Fresh install or upgraded from other version? upgraded from 7.17.1 to 7.17.9
Is there anything special in your setup? We use Kafka, Logstash, we have our index patterns and custom templates
Description of the problem including expected versus actual behavior. Please include screenshots (if relevant): I have a problem with a very big amount of data logged in .ds-metrics-apm.internal-default on our cluster. We are after a transition from stand-alone apm server into data streams (Elastic Agent - Fleet managed).
After that transition in this index .ds.metrics-apm.internal-default there are tons of logs for agent. name - dotnet
For the last 24 h were 238,228,987 hits
We observed those problems with a lot of data after we change fleet settings to experimental:true. After this, we have a very high CPU usage on our nodes.
That's how we found so much data here .ds-metrics-apm.internal-default.
Sampling is not supported for the internal metrics.
The internal metrics are by default powering the APM UI from 8.0 onwards.
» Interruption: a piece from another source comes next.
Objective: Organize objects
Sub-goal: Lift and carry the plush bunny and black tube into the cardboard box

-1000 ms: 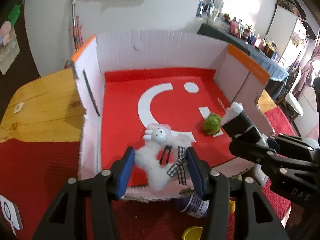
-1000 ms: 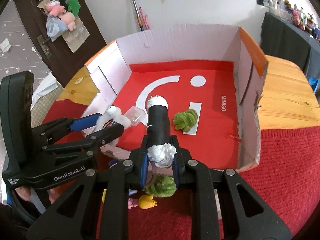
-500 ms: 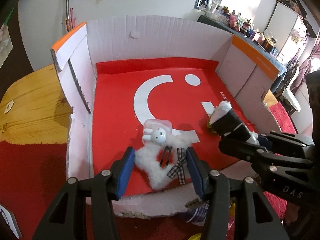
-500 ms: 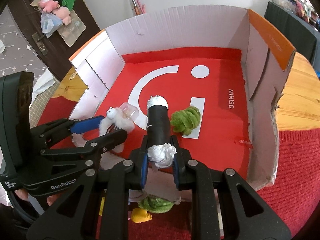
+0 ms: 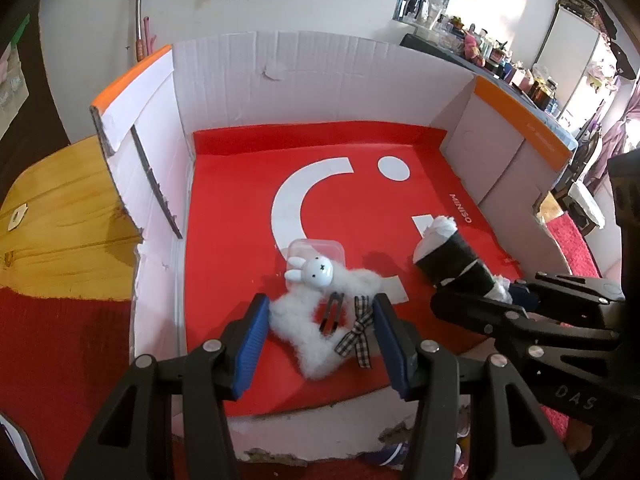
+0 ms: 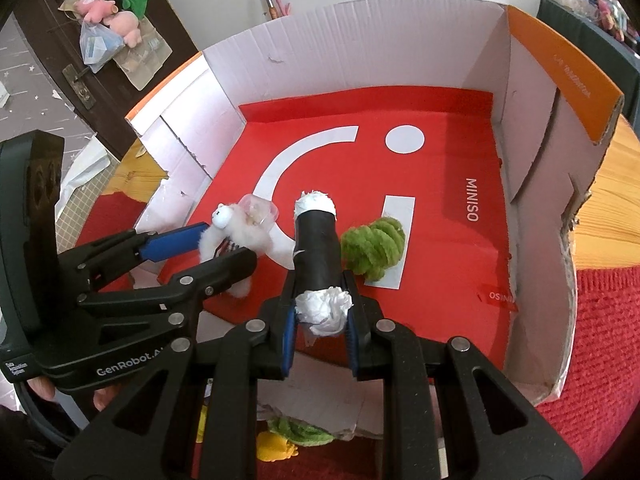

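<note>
Two hand-held grippers work side by side over a shallow cardboard box point(image 5: 320, 76) with white walls and a red floor, set on a wooden table point(image 5: 60, 220) partly covered by a red cloth point(image 6: 600, 340). The left gripper point(image 5: 318, 332) pinches a fluffy white hair clip point(image 5: 304, 320) between its blue pads point(image 5: 250, 344), the clip's small white rabbit head point(image 5: 316, 274) and checked ribbon bow point(image 5: 358, 332) showing, its lower end at the box floor near the front edge. The right gripper point(image 6: 320, 312) has its fingers pressed onto a black cylinder point(image 6: 318, 248) with white stuffing at both ends, angled down into the box. A green plush item point(image 6: 374, 246) lies on the red floor just right of the cylinder, and a clear plastic case point(image 5: 316, 250) sits behind the rabbit head.
</note>
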A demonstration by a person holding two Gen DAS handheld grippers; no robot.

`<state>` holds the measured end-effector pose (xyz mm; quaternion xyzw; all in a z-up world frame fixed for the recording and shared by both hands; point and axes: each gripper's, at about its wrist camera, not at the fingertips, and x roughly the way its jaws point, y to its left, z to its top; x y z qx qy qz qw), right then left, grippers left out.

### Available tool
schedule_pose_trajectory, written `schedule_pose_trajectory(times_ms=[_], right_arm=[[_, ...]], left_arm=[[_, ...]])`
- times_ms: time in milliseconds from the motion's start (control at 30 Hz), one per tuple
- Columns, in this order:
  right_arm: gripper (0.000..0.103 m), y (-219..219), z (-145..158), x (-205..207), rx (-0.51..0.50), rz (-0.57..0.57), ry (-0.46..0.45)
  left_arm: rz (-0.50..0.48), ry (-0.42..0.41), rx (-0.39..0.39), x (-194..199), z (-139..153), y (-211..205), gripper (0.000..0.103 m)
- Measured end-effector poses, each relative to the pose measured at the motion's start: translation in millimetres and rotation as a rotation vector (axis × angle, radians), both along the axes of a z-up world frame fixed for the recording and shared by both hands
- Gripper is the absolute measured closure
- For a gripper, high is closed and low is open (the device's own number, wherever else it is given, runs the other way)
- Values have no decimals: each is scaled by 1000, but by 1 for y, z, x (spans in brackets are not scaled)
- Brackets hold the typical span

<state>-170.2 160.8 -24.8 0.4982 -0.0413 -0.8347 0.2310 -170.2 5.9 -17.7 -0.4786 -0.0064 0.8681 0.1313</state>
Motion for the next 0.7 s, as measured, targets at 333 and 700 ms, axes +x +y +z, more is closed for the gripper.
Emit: schedule_pose_trajectory(times_ms=[333, 700], right_arm=[[85, 3, -4, -8, 6, -28, -2], [84, 8, -6, -14, 23, -62, 5]], left_arm=[[5, 8, -12, -9, -2, 4, 49], [9, 15, -19, -14, -4, 7, 49]])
What the server does is that it basically aggregates raw events into aggregated metrics for a certain time interval. The interval is set to 1 minute by default in 7.17. The aggregated metrics should actually act as kind of a rollup for raw data, allowing to delete raw data earlier without losing historical key metrics, such as TPM.
The question is why is there such a large amount of aggregated metrics events. The metrics are aggregated along several dimensions, and maybe your services are instrumented to set high cardinality values where we do not expect them, e.g. if there is a random ID part of the service.name. This would lead to hitting aggregation bucket limits, and ultimately lead to issuing one metrics event per apm event. (This behavior is improved in 8.x).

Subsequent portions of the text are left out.